- What you need to do
Repeat the listing below in full, exactly.

- Data shown
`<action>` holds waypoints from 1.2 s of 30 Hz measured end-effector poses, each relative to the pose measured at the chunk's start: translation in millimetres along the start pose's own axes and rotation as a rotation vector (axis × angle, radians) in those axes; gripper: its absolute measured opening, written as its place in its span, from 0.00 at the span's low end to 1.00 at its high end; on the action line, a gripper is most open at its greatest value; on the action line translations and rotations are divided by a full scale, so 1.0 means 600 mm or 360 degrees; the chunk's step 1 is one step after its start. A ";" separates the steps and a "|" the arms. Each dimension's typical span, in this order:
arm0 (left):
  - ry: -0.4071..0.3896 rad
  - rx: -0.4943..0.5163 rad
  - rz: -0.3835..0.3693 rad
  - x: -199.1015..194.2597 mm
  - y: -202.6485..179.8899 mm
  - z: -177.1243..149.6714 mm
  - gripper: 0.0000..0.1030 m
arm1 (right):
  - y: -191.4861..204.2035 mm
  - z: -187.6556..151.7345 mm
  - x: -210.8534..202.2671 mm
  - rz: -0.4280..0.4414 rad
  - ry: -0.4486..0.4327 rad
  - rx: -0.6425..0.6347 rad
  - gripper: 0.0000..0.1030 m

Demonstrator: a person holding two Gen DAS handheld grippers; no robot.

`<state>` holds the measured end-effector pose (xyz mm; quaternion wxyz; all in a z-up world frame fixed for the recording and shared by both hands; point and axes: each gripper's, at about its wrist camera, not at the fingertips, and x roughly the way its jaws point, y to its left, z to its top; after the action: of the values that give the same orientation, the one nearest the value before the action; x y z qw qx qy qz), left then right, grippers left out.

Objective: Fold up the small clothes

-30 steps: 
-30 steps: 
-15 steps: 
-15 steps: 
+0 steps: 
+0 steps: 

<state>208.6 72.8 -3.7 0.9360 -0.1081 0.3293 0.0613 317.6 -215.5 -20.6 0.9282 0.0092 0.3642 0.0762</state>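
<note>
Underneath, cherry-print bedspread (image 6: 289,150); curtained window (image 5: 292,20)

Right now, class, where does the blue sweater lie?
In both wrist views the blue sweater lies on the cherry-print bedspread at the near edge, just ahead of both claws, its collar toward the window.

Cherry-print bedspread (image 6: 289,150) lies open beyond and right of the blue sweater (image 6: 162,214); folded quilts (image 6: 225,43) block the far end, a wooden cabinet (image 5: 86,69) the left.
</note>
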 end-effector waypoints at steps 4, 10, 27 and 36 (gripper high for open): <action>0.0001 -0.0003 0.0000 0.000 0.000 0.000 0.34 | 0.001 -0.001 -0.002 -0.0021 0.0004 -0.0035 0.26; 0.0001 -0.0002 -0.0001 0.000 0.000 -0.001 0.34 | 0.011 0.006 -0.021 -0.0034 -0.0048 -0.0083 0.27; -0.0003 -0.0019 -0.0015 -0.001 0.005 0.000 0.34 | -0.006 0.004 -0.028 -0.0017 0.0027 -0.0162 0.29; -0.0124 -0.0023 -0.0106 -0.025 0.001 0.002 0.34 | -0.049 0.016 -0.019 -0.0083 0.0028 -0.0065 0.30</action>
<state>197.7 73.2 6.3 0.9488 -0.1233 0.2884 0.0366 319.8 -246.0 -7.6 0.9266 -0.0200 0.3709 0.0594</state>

- Response area
`<action>` holds waypoints from 1.2 s of 30 Hz measured end-effector poses, each relative to the pose measured at the chunk's start: translation in millimetres along the start pose's own axes and rotation as a rotation vector (axis × angle, radians) in those axes; gripper: its absolute measured opening, written as its place in its span, from 0.00 at the span's low end to 1.00 at its high end; on the action line, a gripper is most open at its greatest value; on the action line translations and rotations are divided by a full scale, so 1.0 means 600 mm or 360 degrees; the chunk's step 1 is one step after its start. A ";" separates the steps and a "|" the arms. Each dimension's typical span, in this order:
arm0 (left):
  - ry: -0.4071..0.3896 rad
  - rx: -0.4943..0.5163 rad
  - rz: -0.3835..0.3693 rad
  - x: -199.1015..194.2597 mm
  - y: -202.6485..179.8899 mm
  - z: -177.1243..149.6714 mm
  - gripper: 0.0000..0.1030 m
arm1 (right):
  - y: -191.4861..204.2035 mm
  - z: -187.6556..151.7345 mm
  - x: -210.8534..202.2671 mm
  - rz: -0.4280..0.4414 rad
  - ry: -0.4486..0.4327 rad
  - rx: -0.6425..0.6347 rad
  - gripper: 0.0000..0.1030 m

Demonstrator: a person holding two Gen DAS handheld grippers; no robot.

`<state>` holds the measured end-effector pose (xyz mm; quaternion wxyz; all in a z-up world frame fixed for the recording and shared by both hands; point and axes: each gripper's, at about its wrist camera, not at the fingertips, and x roughly the way its jaws point, y to its left, z to its top; after the action: of the values that give the same orientation, the one nearest the value before the action; x y z qw qx qy qz), left then right, grippers left out.

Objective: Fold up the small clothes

-30 steps: 
-30 steps: 
-15 steps: 
-15 steps: 
+0 steps: 
+0 steps: 

<state>208.6 72.8 -3.7 0.9360 -0.1081 0.3293 0.0613 317.6 -215.5 -20.6 0.9282 0.0092 0.3642 0.0762</state>
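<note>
Underneath, cherry-print bedspread (image 6: 289,150); curtained window (image 5: 292,20)

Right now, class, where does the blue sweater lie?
In both wrist views the blue sweater lies on the cherry-print bedspread at the near edge, just ahead of both claws, its collar toward the window.

Cherry-print bedspread (image 6: 289,150) lies open beyond and right of the blue sweater (image 6: 162,214); folded quilts (image 6: 225,43) block the far end, a wooden cabinet (image 5: 86,69) the left.
</note>
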 end-effector waypoints at steps 4, 10, 27 and 36 (gripper high for open): <action>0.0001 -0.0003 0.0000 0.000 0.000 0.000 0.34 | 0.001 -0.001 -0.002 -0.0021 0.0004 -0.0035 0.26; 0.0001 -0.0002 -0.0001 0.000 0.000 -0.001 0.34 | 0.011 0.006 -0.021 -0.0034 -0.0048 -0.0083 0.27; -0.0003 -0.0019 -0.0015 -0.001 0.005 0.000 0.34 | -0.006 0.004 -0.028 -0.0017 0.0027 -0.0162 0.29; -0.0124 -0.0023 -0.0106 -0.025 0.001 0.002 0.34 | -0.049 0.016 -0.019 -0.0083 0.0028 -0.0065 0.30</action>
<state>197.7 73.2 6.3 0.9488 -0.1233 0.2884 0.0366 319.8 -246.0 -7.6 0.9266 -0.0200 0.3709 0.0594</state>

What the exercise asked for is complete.